De raadsvrouw heeft zich met betrekking tot het onder 2 en 3 ten laste gelegde gerefereerd aan het oordeel van de rechtbank.
Beoordeling van het bewijs
De rechtbank heeft bij de beoordeling acht geslagen op de inhoud van de volgende bewijsmiddelen, in de wettelijke vorm opgemaakt, zakelijk weergegeven.

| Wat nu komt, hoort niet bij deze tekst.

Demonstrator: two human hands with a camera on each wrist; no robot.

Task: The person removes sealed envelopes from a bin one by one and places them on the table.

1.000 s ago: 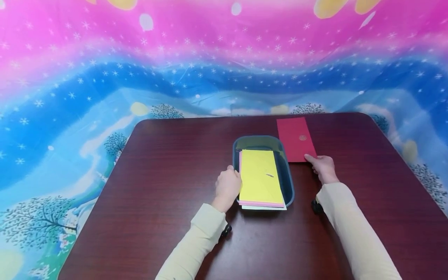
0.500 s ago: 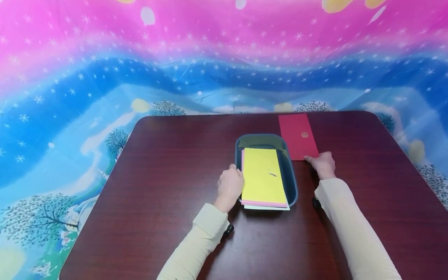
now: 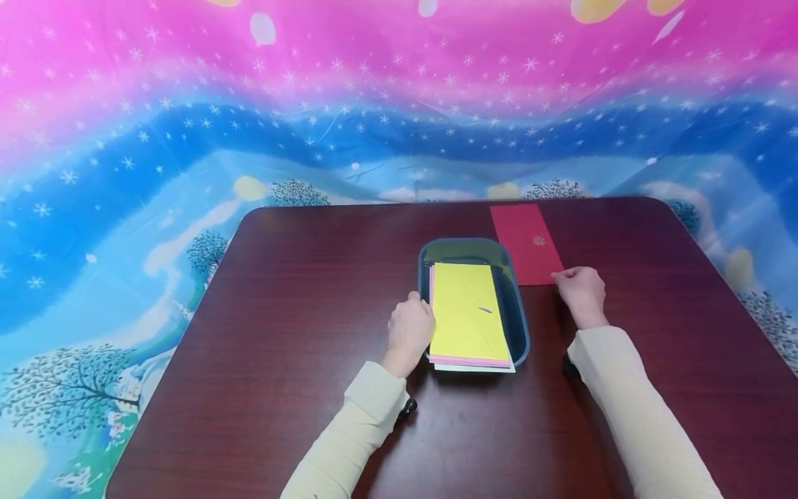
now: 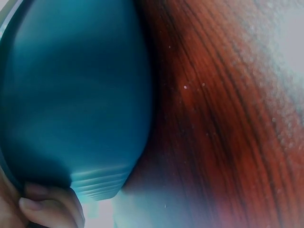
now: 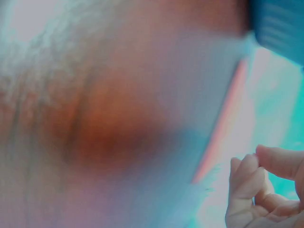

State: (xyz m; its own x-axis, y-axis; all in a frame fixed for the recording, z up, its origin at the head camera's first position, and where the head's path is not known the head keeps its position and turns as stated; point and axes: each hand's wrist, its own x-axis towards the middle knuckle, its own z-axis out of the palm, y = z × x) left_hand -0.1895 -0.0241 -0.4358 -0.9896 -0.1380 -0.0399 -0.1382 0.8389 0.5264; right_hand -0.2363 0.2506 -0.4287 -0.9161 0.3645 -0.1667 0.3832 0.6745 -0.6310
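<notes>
My left hand (image 3: 410,334) grips the left side of a dark blue-green plastic bin (image 3: 460,247). Its curled fingers (image 4: 50,206) show against the bin's end in the left wrist view. Inside the bin leans a stack of paper envelopes, with a yellow envelope (image 3: 464,308) on top and pink and white edges beneath. A red envelope (image 3: 530,239) with a small gold emblem lies on the table to the bin's right, partly behind it. My right hand (image 3: 581,294) is by its near right corner. In the right wrist view, these bent fingers appear apart from the envelope's red edge.
The dark brown wooden table (image 3: 299,291) has rounded far corners. A pink and blue snowflake-patterned cloth (image 3: 374,90) hangs behind and beside it. A black strap piece shows under each cuff.
The red envelope has shifted slightly left. My right hand has let go of its corner and drawn a little to the right. The left hand stays on the bin.
</notes>
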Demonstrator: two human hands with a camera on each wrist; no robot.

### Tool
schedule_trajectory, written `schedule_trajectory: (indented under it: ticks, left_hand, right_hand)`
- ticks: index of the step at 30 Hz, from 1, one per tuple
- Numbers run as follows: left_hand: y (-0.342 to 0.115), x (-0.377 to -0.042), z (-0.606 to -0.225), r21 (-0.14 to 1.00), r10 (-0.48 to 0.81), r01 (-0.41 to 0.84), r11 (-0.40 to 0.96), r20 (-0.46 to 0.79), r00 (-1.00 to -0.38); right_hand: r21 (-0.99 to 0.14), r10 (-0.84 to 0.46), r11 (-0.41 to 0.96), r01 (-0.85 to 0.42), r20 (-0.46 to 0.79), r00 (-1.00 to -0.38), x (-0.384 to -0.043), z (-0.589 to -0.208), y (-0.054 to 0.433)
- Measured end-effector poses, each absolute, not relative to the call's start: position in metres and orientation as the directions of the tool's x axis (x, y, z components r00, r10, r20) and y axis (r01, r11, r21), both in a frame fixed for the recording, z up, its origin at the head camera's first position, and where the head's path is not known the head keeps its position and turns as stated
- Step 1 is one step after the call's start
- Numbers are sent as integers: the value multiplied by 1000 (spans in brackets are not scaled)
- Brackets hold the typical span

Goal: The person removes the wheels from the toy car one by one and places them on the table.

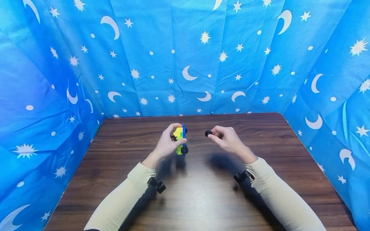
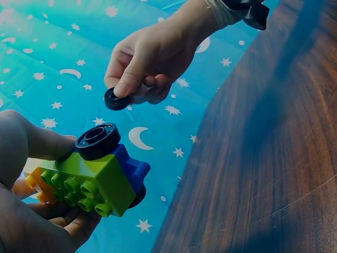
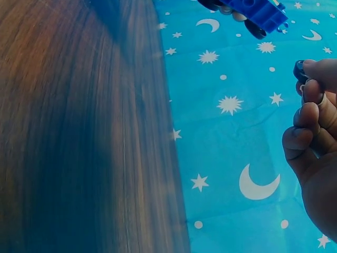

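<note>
My left hand [image 1: 168, 141] grips a toy car [image 1: 180, 144] built of bricks, raised above the table. In the left wrist view the car has a lime green studded brick [image 2: 95, 182], an orange brick [image 2: 43, 182] and a blue base [image 2: 131, 167]. A black wheel [image 2: 98, 141] sits on its upper side, and part of another shows below. The right wrist view shows the blue underside [image 3: 260, 15]. Off to the right, apart from the car, my right hand [image 1: 228, 139] pinches a loose black wheel [image 1: 208, 133] between thumb and fingers.
Both hands are over a dark wood-grain table [image 1: 196, 192]. A blue cloth [image 1: 162, 64] with white moons and stars hangs behind the table and along both sides. Black wrist devices [image 1: 156, 185] are strapped near the cuffs of the pale sleeves.
</note>
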State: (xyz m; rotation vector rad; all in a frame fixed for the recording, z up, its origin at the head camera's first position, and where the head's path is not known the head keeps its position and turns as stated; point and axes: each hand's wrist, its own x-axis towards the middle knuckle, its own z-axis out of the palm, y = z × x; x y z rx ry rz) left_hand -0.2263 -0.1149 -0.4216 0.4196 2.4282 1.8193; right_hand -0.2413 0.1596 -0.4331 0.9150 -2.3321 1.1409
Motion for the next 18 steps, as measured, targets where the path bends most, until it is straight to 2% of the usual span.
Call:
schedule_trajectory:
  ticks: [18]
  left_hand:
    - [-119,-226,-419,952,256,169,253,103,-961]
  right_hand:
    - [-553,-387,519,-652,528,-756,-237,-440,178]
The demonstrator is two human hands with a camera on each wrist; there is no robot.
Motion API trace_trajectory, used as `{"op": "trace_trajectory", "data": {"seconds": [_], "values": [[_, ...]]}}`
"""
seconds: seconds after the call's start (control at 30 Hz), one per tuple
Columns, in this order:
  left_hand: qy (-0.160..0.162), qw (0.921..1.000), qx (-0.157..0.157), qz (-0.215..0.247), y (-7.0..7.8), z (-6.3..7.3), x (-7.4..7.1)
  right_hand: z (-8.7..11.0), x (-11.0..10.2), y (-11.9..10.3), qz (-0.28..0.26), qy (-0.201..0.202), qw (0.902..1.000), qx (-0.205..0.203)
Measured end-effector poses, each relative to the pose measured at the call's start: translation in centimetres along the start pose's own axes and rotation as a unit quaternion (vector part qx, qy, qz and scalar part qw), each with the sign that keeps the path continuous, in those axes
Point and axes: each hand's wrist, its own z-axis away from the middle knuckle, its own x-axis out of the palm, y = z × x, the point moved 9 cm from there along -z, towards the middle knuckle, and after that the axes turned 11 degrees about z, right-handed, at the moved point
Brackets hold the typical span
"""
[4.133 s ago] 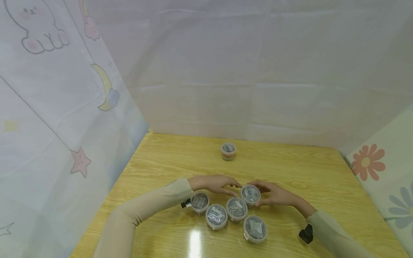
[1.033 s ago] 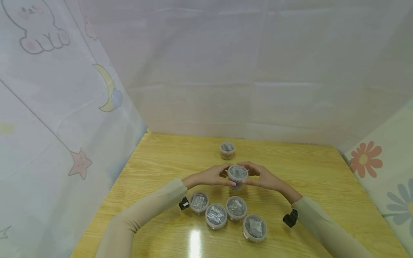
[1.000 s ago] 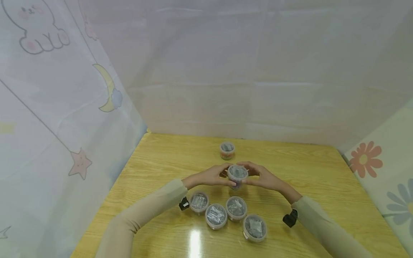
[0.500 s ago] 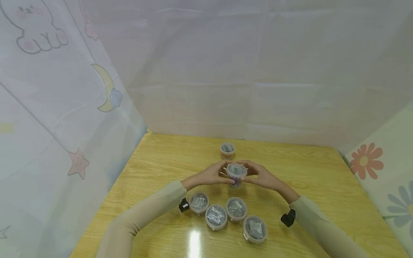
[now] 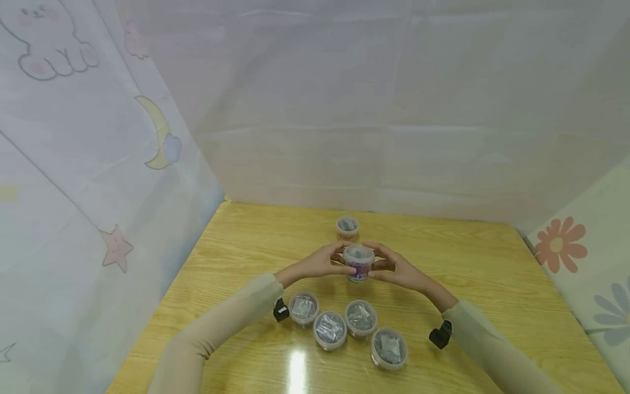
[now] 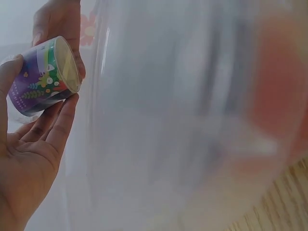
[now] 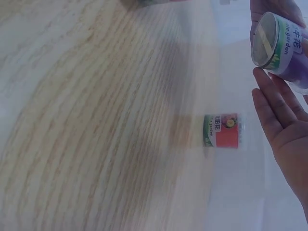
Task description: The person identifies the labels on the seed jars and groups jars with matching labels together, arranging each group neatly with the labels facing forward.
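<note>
While the left hand [image 5: 320, 264] pinches one side of a purple cup [image 5: 361, 268], the right hand [image 5: 400, 270] pinches the other side. Both have a thumb in front and fingers behind, so the cup sits between them, near the middle of the frame. It is up off the desk [image 5: 467, 273], and its round bottom shows in both wrist views. White flowers and leaves are drawn on its side.

Just behind it, a bit higher in the frame, a red cup [image 5: 347, 230] stands on the desk. Four more cups stand in the lower middle of the frame: the far left cup [image 5: 303, 308], the low cup [image 5: 330, 330] next to it, the inner cup [image 5: 361, 318], and the far right cup [image 5: 389, 349]. Shiny packets show at the top of these four.
</note>
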Motion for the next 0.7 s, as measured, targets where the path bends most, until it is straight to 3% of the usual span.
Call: {"op": "trace_trajectory", "data": {"seconds": [0.27,0.5,0.57,0.7], "values": [[0.002,0.9999,-0.008,0.011,-0.2,0.2,-0.1,-0.1,-0.1,-0.1,-0.006,0.025,0.9995,-0.019],[0.043,0.9991,-0.004,0.007,-0.4,0.2,-0.7,-0.2,-0.6,0.3,0.015,0.067,0.9976,-0.009],[0.044,0.9990,-0.004,0.004,0.5,0.5,-0.7,-0.1,-0.7,0.6,0.016,0.080,0.9967,0.000],[0.045,0.9989,-0.002,-0.012,0.7,0.3,-0.6,0.1,-0.8,0.8,0.019,0.099,0.9949,0.007]]}}
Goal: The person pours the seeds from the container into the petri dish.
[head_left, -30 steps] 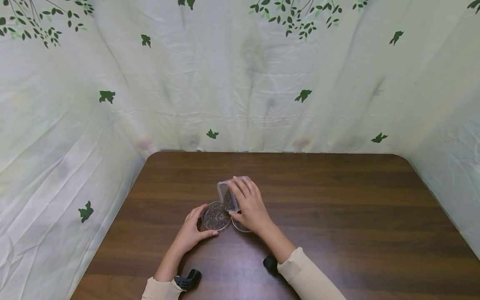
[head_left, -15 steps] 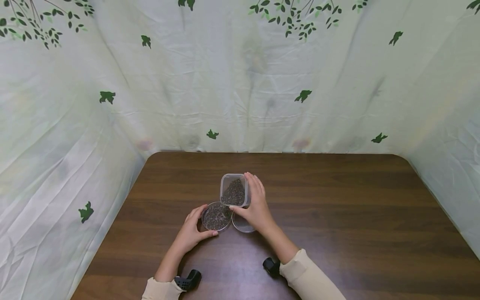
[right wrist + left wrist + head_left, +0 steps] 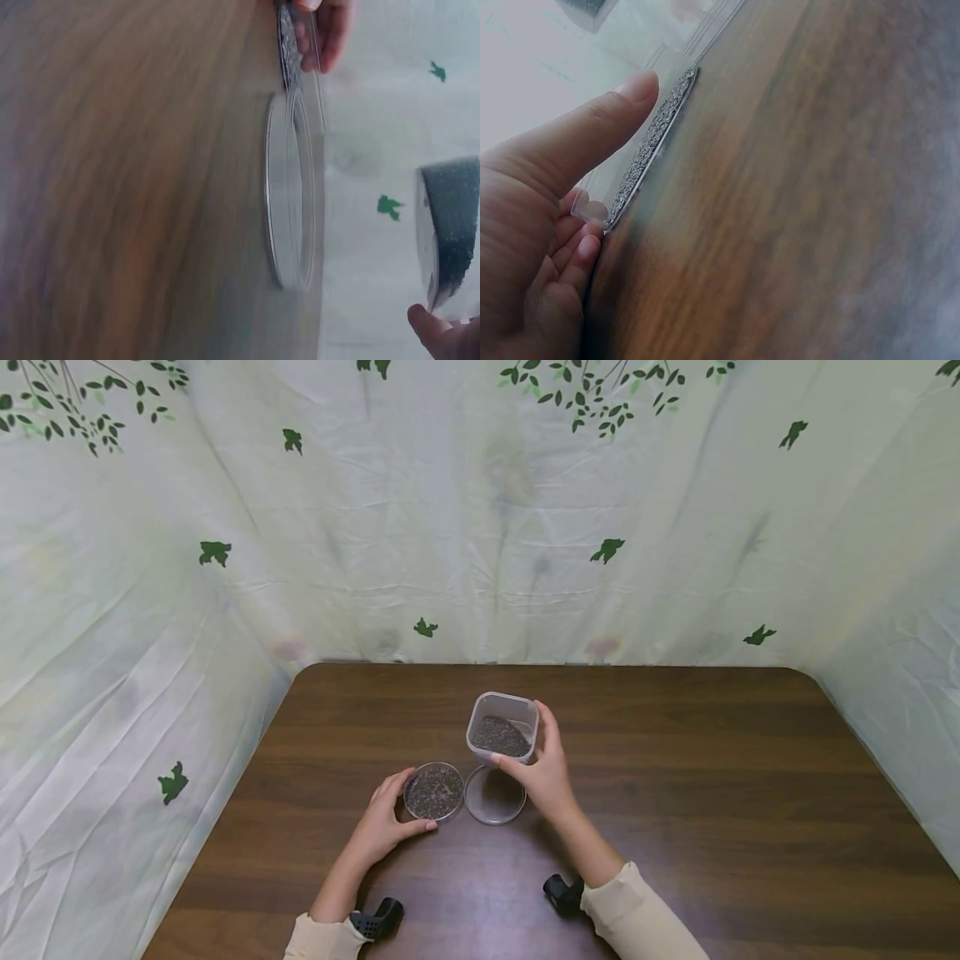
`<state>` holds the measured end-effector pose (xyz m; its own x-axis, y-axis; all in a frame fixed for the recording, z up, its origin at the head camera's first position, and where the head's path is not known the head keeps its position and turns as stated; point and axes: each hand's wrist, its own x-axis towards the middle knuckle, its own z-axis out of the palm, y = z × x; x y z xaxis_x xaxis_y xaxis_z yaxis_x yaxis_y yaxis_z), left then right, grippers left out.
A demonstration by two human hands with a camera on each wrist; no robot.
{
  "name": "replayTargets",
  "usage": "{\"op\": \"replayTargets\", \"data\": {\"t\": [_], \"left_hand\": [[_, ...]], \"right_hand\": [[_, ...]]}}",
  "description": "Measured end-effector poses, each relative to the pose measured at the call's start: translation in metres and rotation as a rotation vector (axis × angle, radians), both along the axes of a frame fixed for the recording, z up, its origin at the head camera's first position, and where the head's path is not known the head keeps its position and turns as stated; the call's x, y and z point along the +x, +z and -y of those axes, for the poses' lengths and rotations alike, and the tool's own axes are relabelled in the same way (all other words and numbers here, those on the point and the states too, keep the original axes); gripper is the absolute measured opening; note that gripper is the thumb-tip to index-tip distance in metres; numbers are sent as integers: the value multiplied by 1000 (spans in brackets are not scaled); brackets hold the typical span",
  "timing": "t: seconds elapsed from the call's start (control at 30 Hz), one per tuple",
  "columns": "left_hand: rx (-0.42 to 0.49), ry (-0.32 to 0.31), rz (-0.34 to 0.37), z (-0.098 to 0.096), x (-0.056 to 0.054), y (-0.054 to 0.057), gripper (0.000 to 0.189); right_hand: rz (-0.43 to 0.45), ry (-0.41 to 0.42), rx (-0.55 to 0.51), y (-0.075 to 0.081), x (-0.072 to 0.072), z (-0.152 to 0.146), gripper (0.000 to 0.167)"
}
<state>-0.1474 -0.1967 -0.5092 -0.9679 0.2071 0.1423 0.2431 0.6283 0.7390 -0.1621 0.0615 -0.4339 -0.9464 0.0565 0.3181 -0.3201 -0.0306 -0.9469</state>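
- One round clear dish (image 3: 438, 763), the filled dish, sits on the table (image 3: 712, 777), spread with small dark grains (image 3: 435, 792).
- The person's left hand (image 3: 377, 828) is curved about the filled dish, thumb on the near side, fingers on the far side.
- One more round dish (image 3: 495, 803), also clear, lies just right of the filled dish; I see wood and shadow through it.
- One squarish see-through tub (image 3: 501, 705) is held up off the table, beyond and right of the filled dish, its mouth slightly tilted, a dark heap of grains (image 3: 498, 737) inside.
- The right hand (image 3: 550, 781) grips that tub between thumb and fingers.
- So I count two dishes, one tub, two hands.
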Motion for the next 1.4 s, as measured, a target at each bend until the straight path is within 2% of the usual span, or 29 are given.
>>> {"op": "replayTargets", "data": {"t": [0.13, 0.3, 0.43, 0.63, 0.83, 1.13, 1.4], "left_hand": [[0, -3, -3, 0, 0, 0, 92], [-7, -3, -6, 0, -1, -1, 91], [-9, -1, -5, 0, -1, -1, 92], [-8, 1, -5, 0, -1, -1, 92], [-9, 9, -3, 1, 0, -1, 92], [-8, 12, 2, 0, -1, -2, 92], [-15, 13, 5, 0, 0, -1, 92]], "right_hand": [[9, -2, -47, 4, 1, -13, 86], [7, -19, -92, -1, -3, -33, 84], [26, -50, -96, -14, -8, -53, 84], [60, -109, -40, -38, -14, -83, 82], [93, -155, 18, -49, -14, -104, 84], [154, -154, -10, -64, -14, -119, 86], [179, -120, 0, -50, -4, -116, 86]]}}
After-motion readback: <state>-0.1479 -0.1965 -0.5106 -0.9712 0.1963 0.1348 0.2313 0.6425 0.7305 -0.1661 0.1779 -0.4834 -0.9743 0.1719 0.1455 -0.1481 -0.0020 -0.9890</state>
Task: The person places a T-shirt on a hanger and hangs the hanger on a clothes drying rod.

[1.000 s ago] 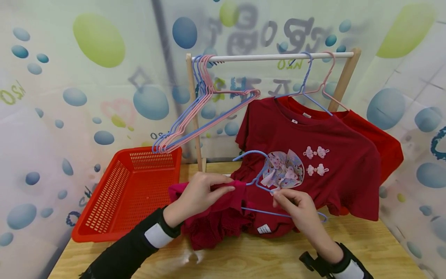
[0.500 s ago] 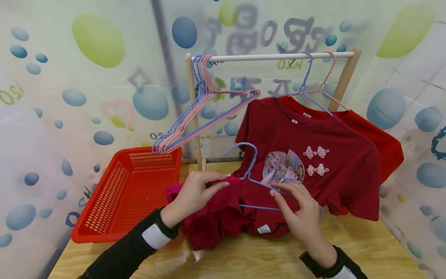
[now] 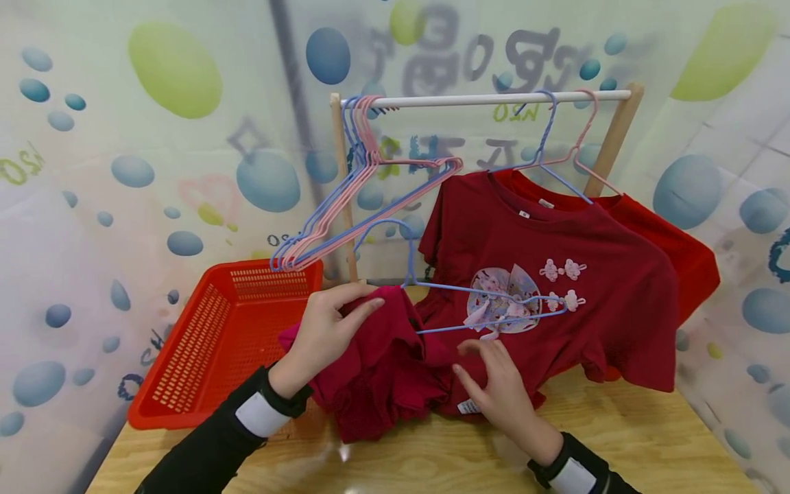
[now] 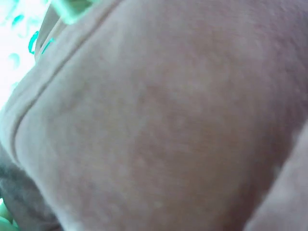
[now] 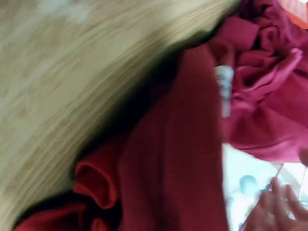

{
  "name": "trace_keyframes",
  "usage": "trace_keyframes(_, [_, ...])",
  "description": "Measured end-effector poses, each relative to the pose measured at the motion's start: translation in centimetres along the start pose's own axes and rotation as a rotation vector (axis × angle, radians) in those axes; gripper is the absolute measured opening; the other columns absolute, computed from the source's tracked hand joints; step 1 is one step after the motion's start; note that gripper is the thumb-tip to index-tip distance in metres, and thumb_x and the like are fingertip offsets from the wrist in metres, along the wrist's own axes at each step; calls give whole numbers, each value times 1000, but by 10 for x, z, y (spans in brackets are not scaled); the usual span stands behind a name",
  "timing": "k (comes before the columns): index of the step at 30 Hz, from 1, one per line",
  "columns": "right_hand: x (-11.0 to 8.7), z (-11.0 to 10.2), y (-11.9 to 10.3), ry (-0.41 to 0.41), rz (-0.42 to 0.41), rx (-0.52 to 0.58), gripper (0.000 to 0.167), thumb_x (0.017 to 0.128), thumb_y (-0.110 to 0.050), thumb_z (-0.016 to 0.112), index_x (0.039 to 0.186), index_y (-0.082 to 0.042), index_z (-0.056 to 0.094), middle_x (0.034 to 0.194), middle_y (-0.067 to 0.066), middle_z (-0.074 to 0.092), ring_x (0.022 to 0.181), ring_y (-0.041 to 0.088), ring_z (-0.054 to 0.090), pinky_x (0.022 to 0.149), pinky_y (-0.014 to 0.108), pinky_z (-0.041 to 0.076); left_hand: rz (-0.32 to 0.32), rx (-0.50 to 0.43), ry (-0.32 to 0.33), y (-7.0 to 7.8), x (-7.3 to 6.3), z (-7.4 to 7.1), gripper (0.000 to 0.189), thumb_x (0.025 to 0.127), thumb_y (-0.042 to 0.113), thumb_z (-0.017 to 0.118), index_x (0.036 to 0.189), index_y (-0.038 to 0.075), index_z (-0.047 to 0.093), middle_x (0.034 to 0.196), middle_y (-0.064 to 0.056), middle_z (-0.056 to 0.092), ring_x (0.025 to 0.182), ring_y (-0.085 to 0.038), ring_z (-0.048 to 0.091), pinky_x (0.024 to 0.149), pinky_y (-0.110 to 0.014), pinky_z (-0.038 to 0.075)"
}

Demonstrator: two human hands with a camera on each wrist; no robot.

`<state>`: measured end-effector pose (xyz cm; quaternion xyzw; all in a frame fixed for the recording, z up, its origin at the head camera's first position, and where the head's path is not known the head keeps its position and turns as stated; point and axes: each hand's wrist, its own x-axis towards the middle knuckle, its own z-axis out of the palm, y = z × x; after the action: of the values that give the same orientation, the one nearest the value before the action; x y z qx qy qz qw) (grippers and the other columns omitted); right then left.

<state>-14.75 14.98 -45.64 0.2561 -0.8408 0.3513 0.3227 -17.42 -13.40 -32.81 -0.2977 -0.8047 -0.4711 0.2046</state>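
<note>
My left hand [image 3: 324,336] pinches the shoulder of a magenta shirt [image 3: 382,350] over one end of a blue wire hanger [image 3: 453,287]. The other end of that hanger is bare and points right, its hook up and to the left. My right hand [image 3: 496,387] has thumb and fingers apart, right at the shirt's loose edge below the hanger. In the right wrist view, the fingers [image 5: 276,207] show at the lower right beside the magenta cloth [image 5: 269,130] with its white label [image 5: 224,89]. Close skin fills the left wrist view.
Behind stands a rack with a white rail [image 3: 469,100]. Several blue and pink hangers [image 3: 364,199] hang at its left; a maroon T-shirt [image 3: 592,240] and a red garment [image 3: 691,261] hang at its right. A red basket [image 3: 247,350] sits left on the wooden table [image 3: 642,453].
My right hand has let go of the hanger's right arm and moved down and left to the shirt's edge. The hanger has shifted left and up, its free end rising.
</note>
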Motion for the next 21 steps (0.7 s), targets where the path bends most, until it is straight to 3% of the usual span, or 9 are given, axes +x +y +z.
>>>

Daarbij is ieder bewijsmiddel, ook in zijn onderdelen, slechts gebruikt met betrekking tot het feit of de feiten waarop het blijkens zijn inhoud in het bijzonder betrekking heeft.
FEITEN 1 en 2
Een proces-verbaal van aangifte d.d. 2 juni 2015, opgenomen op p. 79 e.v. van dossier nummer 2015177697 d.d. 25 juni 2015, van Politie Noord-Nederland, inhoudende de verklaring van [slachtoffer] :
Twee weken geleden had ik via Whatsapp contact met [verdachte] en toen heb ik hem verteld dat ik vrijdag 29 mei een schuld die ik bij hem had zou betalen. Ik sprak met hem af dat hij bij [medeverdachte] thuis zou komen. Omstreeks 17:00 of 18:00 uur was ik bij [medeverdachte] thuis aan [adres] . Tussen 21:00 uur en 21:15 uur kwam [verdachte] daar ook aan. Na een kwartiertje begon [verdachte] over de schuld die ik bij hem had en wanneer hij die honderd euro zou krijgen. Ik heb hem gezegd dat ik hem die honderd euro later die avond zou geven omdat ik mijn pinpas niet bij me had. [verdachte] nam daar geen genoegen mee en hij wilde dat ik op dat moment direct mijn pinpas zou ophalen. [verdachte] was het er niet mee eens en liep op een gegeven moment naar boven toe. Ik zat op dat moment op de bank. Ik wist dat boven een vuurwapen lag. Na een minuut kwam [verdachte] de kamer weer in lopen met die Kalasjnikov. Ik zag dat hij de patroonhouder in zijn vestzak had zitten met kogels. Ik zag dat [verdachte] weer plaats nam op de bank, tussen [medeverdachte] en mij in. Ik zag dat [verdachte] de patroonhouder in de Kalasjnikov deed. Ik hoorde dat [verdachte] tegen mij zei: "Je gaat nu dat geld ophalen". Ik voelde mij heel erg bedreigd en was er van overtuigd dat als ik iets verkeerds deed, hij zou schieten. [verdachte] bleef aandringen dat ik geld moest ophalen. Ik zag dat [medeverdachte] opstond en naar de voordeur liep en een insteekkozijnslot dichtdraaide en de voordeur dichtdraaide. De dreiging naar mij bleef. Zo hebben we wel een uur gezeten. [verdachte] heeft wel honderd keer gezegd dat ik geld op moest halen. Ik heb mij een uur lang bedreigd gevoeld en van mijn vrijheid beroofd. Ik wist dat ook de achterdeur was afgesloten, dus ik kon geen kant op.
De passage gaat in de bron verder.